Return, exactly and in full, the lines of the records below starting at the one with "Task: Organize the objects" and ending at the one with "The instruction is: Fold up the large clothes", and no other lines.

[Stored entries]
- Opening Delimiter -

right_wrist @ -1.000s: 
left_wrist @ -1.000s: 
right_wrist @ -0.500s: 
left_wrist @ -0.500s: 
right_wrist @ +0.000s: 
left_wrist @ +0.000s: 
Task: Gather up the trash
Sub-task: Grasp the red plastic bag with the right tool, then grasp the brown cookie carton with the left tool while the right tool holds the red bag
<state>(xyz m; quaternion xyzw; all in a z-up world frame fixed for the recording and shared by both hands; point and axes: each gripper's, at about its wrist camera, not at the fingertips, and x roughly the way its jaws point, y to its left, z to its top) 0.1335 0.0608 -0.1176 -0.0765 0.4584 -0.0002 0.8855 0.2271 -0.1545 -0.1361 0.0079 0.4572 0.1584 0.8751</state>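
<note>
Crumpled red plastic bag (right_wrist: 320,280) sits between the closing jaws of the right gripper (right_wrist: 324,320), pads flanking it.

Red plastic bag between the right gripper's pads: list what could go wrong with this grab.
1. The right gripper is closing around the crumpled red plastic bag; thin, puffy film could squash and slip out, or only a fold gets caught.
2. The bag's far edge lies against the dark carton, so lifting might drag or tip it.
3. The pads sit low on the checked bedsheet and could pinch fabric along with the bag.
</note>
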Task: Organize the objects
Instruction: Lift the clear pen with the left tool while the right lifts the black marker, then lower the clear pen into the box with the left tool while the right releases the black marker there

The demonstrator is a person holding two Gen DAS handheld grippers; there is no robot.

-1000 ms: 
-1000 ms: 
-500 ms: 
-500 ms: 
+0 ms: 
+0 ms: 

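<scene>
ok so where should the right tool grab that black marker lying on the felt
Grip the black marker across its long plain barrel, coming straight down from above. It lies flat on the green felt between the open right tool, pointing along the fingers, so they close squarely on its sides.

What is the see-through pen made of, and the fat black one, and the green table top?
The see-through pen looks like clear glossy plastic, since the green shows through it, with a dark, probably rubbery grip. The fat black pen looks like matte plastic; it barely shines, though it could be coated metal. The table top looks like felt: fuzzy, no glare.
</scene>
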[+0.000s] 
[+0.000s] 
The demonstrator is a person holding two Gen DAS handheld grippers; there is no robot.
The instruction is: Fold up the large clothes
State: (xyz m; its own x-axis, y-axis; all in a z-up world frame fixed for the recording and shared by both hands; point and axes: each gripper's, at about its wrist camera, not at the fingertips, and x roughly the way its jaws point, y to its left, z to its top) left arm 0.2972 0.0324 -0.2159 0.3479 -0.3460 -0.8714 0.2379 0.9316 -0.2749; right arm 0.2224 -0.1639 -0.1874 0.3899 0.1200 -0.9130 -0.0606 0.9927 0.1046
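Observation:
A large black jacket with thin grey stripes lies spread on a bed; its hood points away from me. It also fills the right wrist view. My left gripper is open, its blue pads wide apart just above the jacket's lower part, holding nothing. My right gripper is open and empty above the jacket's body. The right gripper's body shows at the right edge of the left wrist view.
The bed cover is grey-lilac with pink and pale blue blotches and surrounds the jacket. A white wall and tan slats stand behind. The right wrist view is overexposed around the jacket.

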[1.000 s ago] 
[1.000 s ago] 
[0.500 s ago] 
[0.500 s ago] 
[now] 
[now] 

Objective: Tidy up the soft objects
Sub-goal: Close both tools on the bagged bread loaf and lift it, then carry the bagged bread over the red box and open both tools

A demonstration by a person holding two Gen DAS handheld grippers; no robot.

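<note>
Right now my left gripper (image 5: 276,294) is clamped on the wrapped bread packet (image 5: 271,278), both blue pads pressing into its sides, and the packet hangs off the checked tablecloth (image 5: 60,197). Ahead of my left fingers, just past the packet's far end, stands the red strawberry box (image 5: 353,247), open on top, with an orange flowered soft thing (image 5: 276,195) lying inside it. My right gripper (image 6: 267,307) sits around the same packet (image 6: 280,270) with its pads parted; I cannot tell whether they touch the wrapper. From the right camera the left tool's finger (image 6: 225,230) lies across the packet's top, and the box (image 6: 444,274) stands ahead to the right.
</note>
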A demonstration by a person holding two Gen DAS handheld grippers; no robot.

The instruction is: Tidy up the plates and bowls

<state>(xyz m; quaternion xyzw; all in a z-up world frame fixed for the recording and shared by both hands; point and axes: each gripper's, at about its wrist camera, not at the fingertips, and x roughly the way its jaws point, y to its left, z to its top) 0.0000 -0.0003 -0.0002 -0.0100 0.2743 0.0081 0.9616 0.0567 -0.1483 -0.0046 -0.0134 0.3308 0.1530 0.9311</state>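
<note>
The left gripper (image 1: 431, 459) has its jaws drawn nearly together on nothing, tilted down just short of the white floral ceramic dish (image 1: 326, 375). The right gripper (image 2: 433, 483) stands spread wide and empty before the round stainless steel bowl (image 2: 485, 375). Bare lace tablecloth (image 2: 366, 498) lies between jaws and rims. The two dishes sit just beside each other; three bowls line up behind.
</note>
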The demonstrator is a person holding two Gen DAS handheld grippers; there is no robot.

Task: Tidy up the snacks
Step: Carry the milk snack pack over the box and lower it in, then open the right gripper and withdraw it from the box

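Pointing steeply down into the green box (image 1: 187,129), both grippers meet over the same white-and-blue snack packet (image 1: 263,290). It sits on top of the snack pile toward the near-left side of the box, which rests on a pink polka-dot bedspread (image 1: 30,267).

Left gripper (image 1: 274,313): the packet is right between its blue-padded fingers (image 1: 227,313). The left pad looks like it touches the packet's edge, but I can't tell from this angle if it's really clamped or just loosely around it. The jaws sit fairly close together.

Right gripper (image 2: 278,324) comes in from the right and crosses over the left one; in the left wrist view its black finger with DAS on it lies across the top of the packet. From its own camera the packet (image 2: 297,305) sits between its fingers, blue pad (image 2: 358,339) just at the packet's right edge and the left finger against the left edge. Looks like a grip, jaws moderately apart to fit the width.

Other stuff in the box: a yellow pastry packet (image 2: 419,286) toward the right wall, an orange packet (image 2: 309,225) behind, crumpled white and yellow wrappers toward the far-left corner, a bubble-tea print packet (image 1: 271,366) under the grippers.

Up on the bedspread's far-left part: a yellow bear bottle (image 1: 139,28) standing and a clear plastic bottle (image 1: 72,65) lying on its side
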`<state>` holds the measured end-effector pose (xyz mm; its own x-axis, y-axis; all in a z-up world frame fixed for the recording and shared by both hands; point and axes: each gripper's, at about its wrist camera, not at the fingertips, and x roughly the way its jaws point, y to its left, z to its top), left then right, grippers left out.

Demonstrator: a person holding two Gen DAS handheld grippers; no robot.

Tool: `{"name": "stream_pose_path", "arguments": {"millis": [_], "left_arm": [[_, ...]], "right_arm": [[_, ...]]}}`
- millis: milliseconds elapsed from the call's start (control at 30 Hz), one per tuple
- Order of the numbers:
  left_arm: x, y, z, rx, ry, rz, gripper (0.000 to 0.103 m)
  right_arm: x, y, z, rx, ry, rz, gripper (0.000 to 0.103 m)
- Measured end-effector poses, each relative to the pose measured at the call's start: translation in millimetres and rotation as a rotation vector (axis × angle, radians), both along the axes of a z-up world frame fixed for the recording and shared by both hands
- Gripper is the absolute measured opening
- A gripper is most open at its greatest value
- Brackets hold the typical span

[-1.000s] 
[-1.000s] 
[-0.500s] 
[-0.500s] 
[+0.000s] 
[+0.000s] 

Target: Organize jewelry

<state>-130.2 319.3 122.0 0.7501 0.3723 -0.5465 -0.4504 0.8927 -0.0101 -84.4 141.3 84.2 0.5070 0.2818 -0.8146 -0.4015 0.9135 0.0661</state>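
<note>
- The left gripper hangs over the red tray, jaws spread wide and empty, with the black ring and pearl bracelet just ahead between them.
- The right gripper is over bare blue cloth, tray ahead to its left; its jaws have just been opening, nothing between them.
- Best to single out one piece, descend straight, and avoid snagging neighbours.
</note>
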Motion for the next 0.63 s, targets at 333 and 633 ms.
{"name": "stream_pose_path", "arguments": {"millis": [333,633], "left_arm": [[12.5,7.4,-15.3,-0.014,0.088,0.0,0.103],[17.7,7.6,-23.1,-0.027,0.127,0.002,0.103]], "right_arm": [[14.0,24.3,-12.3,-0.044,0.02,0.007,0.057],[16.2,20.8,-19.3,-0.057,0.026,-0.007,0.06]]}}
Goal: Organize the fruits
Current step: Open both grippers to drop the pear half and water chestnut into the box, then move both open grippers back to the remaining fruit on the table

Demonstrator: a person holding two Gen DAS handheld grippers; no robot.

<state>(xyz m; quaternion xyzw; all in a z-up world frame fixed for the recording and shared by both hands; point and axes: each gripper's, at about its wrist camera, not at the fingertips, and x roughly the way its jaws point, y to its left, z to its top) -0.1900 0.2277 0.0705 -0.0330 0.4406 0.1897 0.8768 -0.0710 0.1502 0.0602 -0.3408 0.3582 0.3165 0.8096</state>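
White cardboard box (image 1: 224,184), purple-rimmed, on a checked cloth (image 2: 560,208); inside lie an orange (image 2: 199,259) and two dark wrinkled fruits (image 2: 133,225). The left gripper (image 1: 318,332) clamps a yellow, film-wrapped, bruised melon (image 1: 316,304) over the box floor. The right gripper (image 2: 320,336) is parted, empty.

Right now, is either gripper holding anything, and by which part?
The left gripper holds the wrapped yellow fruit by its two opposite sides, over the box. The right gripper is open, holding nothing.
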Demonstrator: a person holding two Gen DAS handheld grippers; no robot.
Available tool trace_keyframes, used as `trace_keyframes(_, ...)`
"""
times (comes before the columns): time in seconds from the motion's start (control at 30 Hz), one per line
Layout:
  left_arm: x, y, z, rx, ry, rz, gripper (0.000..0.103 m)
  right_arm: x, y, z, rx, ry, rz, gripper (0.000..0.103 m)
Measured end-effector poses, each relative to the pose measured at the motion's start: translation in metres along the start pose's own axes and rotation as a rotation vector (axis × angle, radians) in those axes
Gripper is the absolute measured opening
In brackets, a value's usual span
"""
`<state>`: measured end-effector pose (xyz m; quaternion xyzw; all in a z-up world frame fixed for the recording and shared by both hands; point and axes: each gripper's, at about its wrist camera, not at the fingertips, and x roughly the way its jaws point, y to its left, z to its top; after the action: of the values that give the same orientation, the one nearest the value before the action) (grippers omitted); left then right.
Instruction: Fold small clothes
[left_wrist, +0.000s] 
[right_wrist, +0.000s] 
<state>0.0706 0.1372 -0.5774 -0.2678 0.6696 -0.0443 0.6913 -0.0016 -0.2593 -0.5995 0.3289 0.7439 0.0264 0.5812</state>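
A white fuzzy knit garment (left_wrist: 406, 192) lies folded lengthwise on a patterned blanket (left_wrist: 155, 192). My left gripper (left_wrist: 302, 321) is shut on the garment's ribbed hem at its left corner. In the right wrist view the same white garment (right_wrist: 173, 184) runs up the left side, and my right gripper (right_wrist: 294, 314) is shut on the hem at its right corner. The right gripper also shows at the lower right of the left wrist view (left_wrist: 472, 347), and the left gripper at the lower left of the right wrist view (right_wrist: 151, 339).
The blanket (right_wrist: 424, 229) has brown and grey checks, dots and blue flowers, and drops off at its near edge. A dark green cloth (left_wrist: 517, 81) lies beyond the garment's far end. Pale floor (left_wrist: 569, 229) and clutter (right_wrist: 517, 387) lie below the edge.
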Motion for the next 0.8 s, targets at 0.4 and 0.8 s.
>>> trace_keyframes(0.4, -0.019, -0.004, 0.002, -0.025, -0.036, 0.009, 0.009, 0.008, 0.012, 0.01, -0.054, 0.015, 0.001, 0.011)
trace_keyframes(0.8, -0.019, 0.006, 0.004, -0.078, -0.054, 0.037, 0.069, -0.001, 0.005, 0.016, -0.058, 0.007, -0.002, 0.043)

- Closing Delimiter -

Result of the exercise:
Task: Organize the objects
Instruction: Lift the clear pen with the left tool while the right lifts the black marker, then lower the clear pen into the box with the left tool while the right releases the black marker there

The demonstrator is a person holding two Gen DAS handheld grippers; there is no robot.

-1000 ms: 
-1000 ms: 
-500 ms: 
-500 ms: 
+0 ms: 
+0 ms: 

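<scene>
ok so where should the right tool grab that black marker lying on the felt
Grip the black marker across its long plain barrel, coming straight down from above. It lies flat on the green felt between the open right tool, pointing along the fingers, so they close squarely on its sides.

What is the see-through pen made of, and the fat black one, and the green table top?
The see-through pen looks like clear glossy plastic, since the green shows through it, with a dark, probably rubbery grip. The fat black pen looks like matte plastic; it barely shines, though it could be coated metal. The table top looks like felt: fuzzy, no glare.
</scene>
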[+0.000s] 
[+0.000s] 
The demonstrator is a person holding two Gen DAS handheld grippers; there is no robot.
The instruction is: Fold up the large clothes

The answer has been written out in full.